Patterns in passwords

Patterns in passwords

I am posting to ask about two conflicting password recommendations. I know only bits and pieces about cryptography. Let me begin by checking a basic assumption: in a cracking attempt, a string is hashed and compared to the target, so that a wrong guess provides no information other than eliminating that particular string. Is this correct?

My questions relate to this recommendation on grc (2012)

[A]fter exhausting all of the standard password cracking lists, databases and dictionaries, the attacker has no option other than to either give up and move on to someone else, or start guessing every possible password. Once an exhaustive password search begins, the most important factor is password length! The password doesn't need to have “complex length”, because “simple length” is just as unknown to the attacker and must be searched for, just the same. “Simple length”, which is easily created by padding an easily memorized password with equally easy to remember (and enter) padding creates unbreakable passwords that are also easy to use.

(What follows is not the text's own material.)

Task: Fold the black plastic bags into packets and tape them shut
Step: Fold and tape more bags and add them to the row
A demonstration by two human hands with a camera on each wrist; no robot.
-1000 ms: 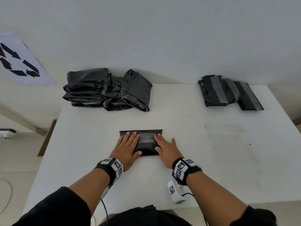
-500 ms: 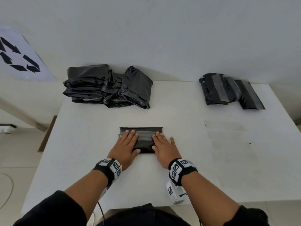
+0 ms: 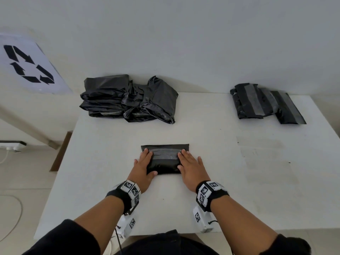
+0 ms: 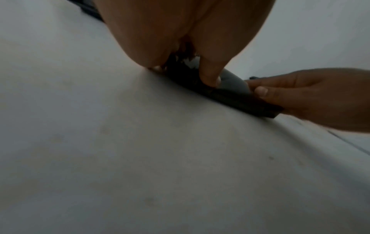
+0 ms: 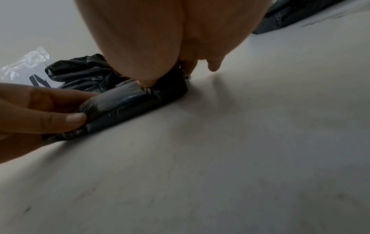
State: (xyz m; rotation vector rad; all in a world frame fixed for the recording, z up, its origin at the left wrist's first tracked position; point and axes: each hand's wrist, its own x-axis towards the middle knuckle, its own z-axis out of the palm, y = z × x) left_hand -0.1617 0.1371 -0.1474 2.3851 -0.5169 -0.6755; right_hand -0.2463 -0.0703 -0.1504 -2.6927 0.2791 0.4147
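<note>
At table (image 3: 211, 162) centre, the folded packet (image 3: 165, 162) with its tape strip (image 3: 165, 154) is pressed flat by left hand (image 3: 144, 167) at 9 o'clock and right hand (image 3: 191, 167) at 3 o'clock, fingers extended, nothing gripped.

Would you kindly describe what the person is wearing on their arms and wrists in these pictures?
Both forearms are bare, with black sleeves pushed up near the elbows. Each wrist carries a black strap topped by white blocks printed with black square-patterned markers: one on the left wrist, one on the right wrist. Below each hangs a white camera unit bearing another marker, with a thin black cable trailing from it.
</note>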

On the other hand, according to this, the KeePass password meter

searches for patterns, like e.g. popular passwords (based on a built-in list of about 10000 most common passwords; variations by upper-/lower-case and L33t substitutions are detected), repeated sequences, numbers (consisting of multiple digits), constant difference sequences, etc.

and reduces the quality (entropy) score accordingly. This topic discusses fortuitous patterns in randomly-generated strings; the answer said that the chance of a weak password resulting is negligible. KeePassXC rates the examples given there as follows:

• Have things changed so much since the grc page was written in 2012?
• Does the KeePass meter reflect common search strategies?
• How widespread are things like rule-based attacks?
• Or are patterns bad mainly because passwords with patterns are considered more likely to have been used and thus to appear in databases?